Mean value thorem for $\alpha:[a,b]\to \mathbb R^2$ Let $\alpha:[a,b]\to \mathbb R^2$ continuous on $[a,b]$ and derivable on $(a,b)$. If $\alpha´(t)\neq 0 \forall t\in (a,b)$ prove that $\exists c\in (a,b)$ and $\exists \lambda\in \mathbb R$ such that $$\alpha(a)-\alpha(b)=\lambda\alpha´(c)$$
There has been many questions about the generalized mean value theorem, but I don´t consider this as a duplicate (and I hope it isn´t)

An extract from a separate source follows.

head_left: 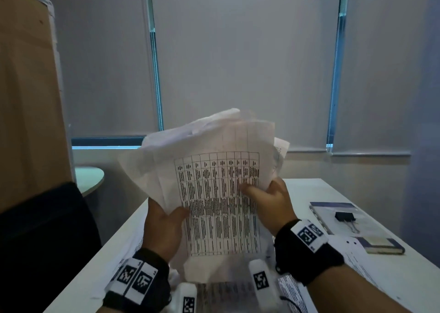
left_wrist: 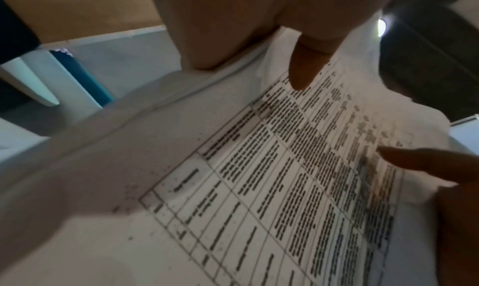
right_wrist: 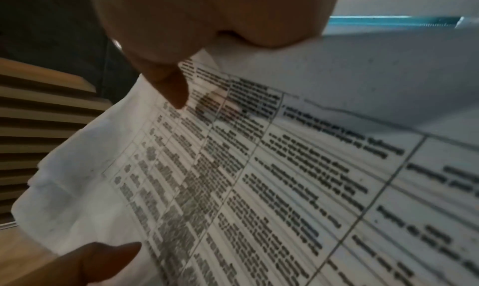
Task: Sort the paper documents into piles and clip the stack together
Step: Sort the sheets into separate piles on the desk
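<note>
While both hands are lifting the crumpled white printed-table paper sheets (head_left: 214, 181) mid-frame, seemingly to square them, left hand (head_left: 164, 227) and right hand (head_left: 269, 200) are pinching opposite edges, thumbs in front.

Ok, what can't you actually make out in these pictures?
- Table text on the held sheets: blurred in every view.
- Sheet count: they overlap.
- Fingers behind the sheets: hidden in the head view.
- Papers on the desk: covered by the wrists and cut off at the bottom edge.
</note>
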Demonstrator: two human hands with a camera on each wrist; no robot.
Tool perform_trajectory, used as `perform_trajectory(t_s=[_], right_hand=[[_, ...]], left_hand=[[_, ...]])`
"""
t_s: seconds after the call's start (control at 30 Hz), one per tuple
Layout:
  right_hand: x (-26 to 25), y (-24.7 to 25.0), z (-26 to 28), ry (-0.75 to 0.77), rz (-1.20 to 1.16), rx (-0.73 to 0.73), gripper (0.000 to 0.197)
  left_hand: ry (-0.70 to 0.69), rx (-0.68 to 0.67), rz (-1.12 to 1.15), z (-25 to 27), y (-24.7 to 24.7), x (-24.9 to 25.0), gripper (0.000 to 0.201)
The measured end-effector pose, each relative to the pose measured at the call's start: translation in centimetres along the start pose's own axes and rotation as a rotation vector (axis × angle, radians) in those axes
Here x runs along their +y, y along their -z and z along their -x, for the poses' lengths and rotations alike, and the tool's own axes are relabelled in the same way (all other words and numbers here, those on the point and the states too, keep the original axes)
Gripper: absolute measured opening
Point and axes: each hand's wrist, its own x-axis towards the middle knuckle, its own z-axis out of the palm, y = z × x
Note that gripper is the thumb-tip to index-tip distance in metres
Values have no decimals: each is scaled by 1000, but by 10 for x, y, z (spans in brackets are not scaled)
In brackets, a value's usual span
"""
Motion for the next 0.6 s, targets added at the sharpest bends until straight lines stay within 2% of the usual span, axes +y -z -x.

I have seen a counterexample given by $(\text{cos t},\text{sin t})$ in $[0,2\pi]$ but in this case this doesn´t work because $\lambda$ would just be $0$
I would really appreciate any ideas or hints
 A: It is simpler in terms of notation to use $\mathbb{C}$ instead of $\mathbb{R}^{2}$. Thus let $\alpha(t) = f(t) + ig(t)$ be a function from $[a, b]$ to $\mathbb{C}$ such that $\alpha$ is continuous on $[a, b]$ and differentiable on $(a, b)$. This simply means that $f, g$ are continuous on $[a, b]$ and differentiable on $(a, b)$ and $\alpha'(t) = f'(t) + ig'(t)$. Now we can see that $$\alpha(b) - \alpha(a) = f(b) - f(a) + i(g(b) - g(a))$$ By Cauchy's Mean Value Theorem we know that there is a $c \in (a, b)$ such that $$\{f(b) - f(a)\}g'(c) = f'(c)\{g(b) - g(a)\}$$ Note that $\alpha'(t) \neq 0$ so that one of the $f'(c), g'(c)$ is non-zero. Let's assume that $f'(c) \neq 0$ so that $g(b) - g(a) = (g'(c)/f'(c))(f(b) - f(a))$ and therefore $$\alpha(b) - \alpha(a) = f(b) - f(a) + i(g'(c)/f'(c))(f(b) - f(a))$$ and therefore $$\alpha(b) - \alpha(a) = \frac{f(b) - f(a)}{f'(c)}\cdot\{f'(c) + ig'(c)\} = \lambda \alpha'(c)$$ If $f'(c) = 0$ then we must have $g'(c) \neq 0$ and again the proof can be carried similarly by writing $f(b) - f(a) = (f'(c)/g'(c))(g(b) - g(a))$.